The Civil Partnership Act (CPA), which comes into force on 5 December, could have huge implications for the finances of people who are living together – even those not in a relationship, says Paul Farrow in The Daily Telegraph.

The Civil Partnership Act (CPA), which comes into force on 5 December, could have huge implications for the finances of people who are living together even those not in a relationship, says Paul Farrow in The Daily Telegraph.

While the headlines have concentrated on the legitimising of gay marriage', the new law will also enable friends who are living together on a platonic basis to register as civil partners and reap the same financial rewards, says the Association of Chartered Certified Accountants (ACCA). Those who register as partners will be able to enjoy most of the same state pension rights as husbands and wives and the same entitlement to any private or occupational pension currently enjoyed by a widow or widower.

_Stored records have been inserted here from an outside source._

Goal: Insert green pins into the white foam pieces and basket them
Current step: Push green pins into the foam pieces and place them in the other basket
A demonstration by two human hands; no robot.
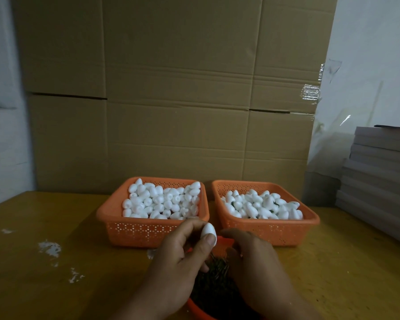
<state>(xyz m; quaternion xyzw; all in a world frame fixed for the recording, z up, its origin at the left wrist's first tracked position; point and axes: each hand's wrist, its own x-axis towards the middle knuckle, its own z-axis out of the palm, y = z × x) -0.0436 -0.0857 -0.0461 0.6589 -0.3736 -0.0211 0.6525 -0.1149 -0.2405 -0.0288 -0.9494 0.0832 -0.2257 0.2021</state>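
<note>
Fingers of the left hand (183, 252) pinch a foam piece (208, 233) upright, ready for pinning; the right hand (247, 252) curls over the green pins (217, 271), its grip hidden.

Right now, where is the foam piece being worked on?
In the head view, the foam piece is pinched in the left hand, low centre, just before the left basket.

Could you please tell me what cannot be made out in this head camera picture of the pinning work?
- Green pins: a dark blurred heap; single pins too small to tell.
- Right hand: its fingers curl down into the pins, so any pin they hold is hidden.
- Pin tray: mostly covered by both hands and cut off by the bottom edge.
- Foam piece in the left hand: its lower end is hidden behind the thumb.
</note>
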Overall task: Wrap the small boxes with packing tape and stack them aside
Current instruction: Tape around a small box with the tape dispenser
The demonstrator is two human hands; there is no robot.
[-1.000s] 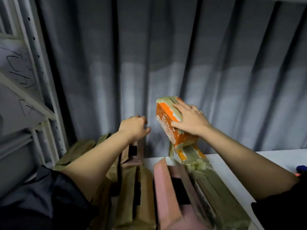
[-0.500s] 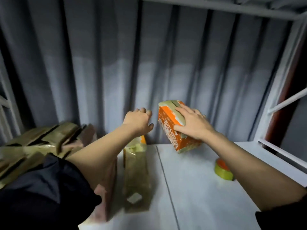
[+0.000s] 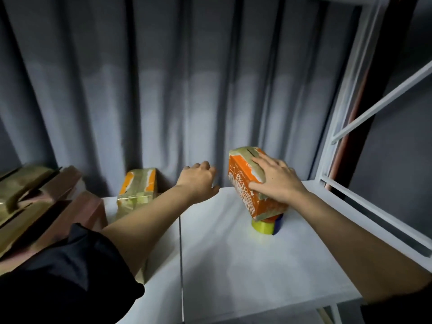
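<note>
Head view: right of the frame's centre, an orange box [image 3: 250, 183] is held tilted above the white tabletop [image 3: 233, 265] by the right hand [image 3: 277, 182], whose fingers are spread and curled over its taped top and side. It is judged light and stiff, its tape slick, so opposite faces are best gripped. The left hand [image 3: 198, 181], loosely curled and empty, hovers just left of it.

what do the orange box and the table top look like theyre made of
Orange box: printed cardboard by the look of it, with white patterning and folded edges, partly covered in glossy yellowish packing tape. Table top: a smooth white matte panel, perhaps laminate or painted board, with a thin seam between two sections; the exact material cannot be told.
</note>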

Civil partners will also be entitled to the same tax benefits as a married couple, which means that they can transfer assets to minimise tax (this is likely to be especially useful with regards to inheritance tax and capital gains tax allowances). John Davies, head of business law at the ACCA, cited the instance of two elderly people of the same sex living together as companions and sharing costs. It would make sense for them effectively to marry' each other so that the house can be passed on tax-free and the survivor can maximise their pension benefits.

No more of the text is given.